» **DATA TO EXAMINE**:
==========

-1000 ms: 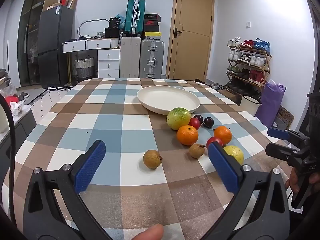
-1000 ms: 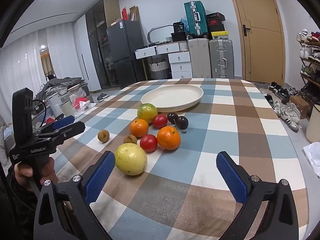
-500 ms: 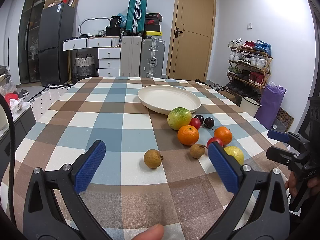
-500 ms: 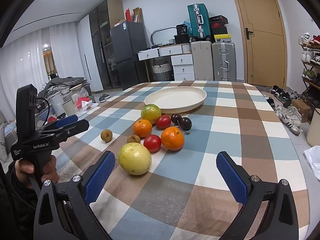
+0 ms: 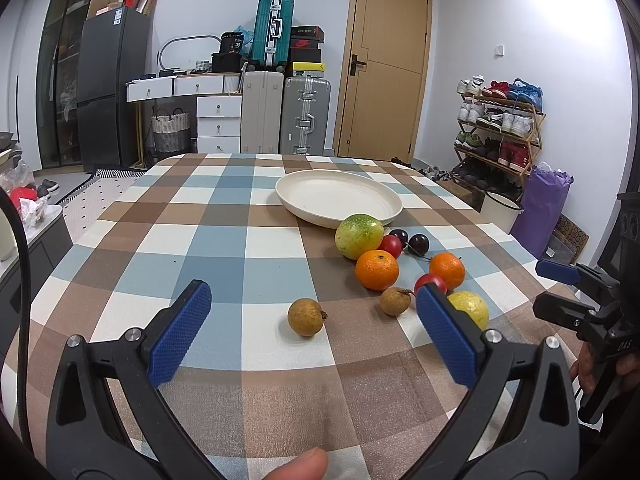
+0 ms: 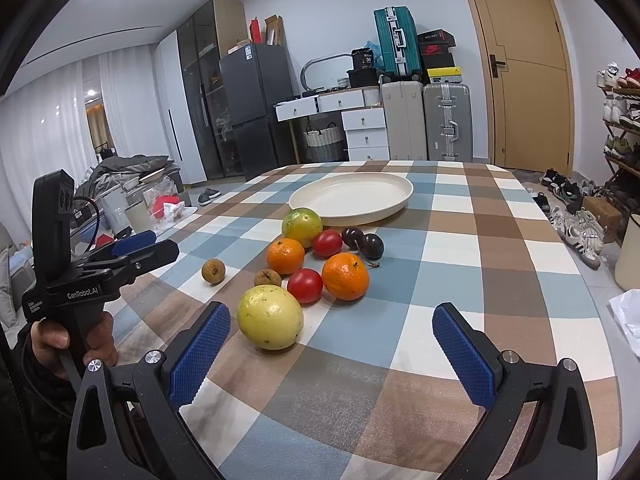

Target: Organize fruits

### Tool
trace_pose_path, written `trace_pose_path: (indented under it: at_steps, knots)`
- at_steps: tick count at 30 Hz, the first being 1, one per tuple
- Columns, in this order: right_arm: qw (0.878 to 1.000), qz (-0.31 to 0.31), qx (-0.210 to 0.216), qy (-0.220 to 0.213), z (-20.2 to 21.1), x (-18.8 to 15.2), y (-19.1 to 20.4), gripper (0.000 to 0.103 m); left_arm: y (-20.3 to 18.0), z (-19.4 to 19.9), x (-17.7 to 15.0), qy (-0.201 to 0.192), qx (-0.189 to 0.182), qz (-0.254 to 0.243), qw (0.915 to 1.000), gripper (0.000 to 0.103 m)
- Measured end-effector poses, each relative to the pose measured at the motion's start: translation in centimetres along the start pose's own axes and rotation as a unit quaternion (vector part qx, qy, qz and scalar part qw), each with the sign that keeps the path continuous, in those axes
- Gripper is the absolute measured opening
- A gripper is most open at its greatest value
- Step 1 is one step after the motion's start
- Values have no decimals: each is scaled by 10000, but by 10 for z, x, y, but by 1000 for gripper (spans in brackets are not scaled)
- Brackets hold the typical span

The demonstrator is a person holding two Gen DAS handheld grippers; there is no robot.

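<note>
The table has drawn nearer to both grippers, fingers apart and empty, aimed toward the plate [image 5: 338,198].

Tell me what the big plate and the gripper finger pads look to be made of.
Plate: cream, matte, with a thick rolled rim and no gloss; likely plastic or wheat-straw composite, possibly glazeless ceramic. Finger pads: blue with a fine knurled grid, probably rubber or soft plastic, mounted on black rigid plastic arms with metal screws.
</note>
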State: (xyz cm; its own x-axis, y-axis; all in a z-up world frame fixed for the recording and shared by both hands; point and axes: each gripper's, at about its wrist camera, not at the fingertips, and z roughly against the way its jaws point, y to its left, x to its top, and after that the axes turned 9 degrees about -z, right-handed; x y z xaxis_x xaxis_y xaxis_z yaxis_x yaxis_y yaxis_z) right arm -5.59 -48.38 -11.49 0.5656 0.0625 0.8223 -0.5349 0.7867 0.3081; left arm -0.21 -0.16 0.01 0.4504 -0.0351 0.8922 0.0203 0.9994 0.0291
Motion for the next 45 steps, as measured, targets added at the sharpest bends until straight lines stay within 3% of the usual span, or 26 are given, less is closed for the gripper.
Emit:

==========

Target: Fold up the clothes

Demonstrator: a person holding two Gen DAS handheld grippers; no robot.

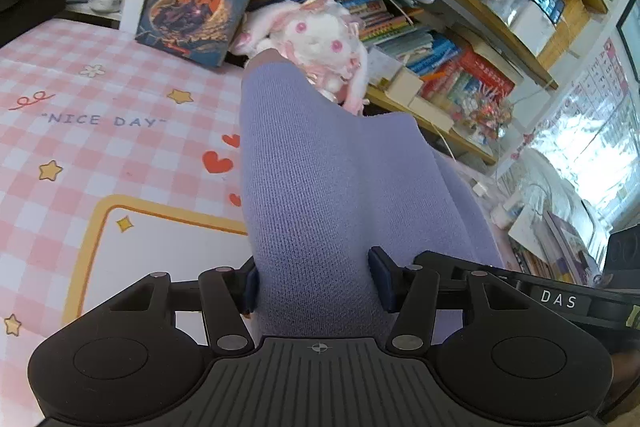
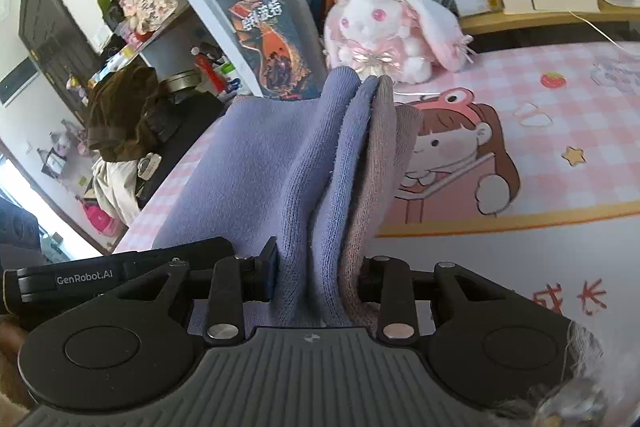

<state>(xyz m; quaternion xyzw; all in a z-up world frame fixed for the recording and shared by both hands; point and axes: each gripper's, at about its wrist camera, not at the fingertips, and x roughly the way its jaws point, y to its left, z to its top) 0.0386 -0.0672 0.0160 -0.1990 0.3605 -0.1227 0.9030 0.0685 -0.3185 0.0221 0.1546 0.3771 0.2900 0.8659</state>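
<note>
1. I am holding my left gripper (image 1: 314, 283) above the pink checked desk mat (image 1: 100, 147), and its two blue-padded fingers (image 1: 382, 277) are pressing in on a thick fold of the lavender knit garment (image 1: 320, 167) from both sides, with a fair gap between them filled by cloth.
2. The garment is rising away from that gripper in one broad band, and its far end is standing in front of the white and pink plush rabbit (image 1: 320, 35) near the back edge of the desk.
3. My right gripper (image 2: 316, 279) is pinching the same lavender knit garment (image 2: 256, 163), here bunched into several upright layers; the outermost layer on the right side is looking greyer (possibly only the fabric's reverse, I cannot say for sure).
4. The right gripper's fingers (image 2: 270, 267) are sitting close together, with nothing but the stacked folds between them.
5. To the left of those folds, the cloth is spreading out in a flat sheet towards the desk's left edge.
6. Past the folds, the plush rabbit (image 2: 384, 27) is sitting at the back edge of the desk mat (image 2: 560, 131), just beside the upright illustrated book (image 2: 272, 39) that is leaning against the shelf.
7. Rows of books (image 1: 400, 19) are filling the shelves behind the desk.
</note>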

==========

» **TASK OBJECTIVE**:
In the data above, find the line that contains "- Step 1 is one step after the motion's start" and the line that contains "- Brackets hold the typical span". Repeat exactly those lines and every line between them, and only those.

» **ANSWER TO THIS PROBLEM**:
- Step 1 is one step after the motion's start
- Values have no decimals: each is scaled by 10000, but by 10 for z, x, y, but by 1000 for gripper (spans in brackets are not scaled)
- Brackets hold the typical span

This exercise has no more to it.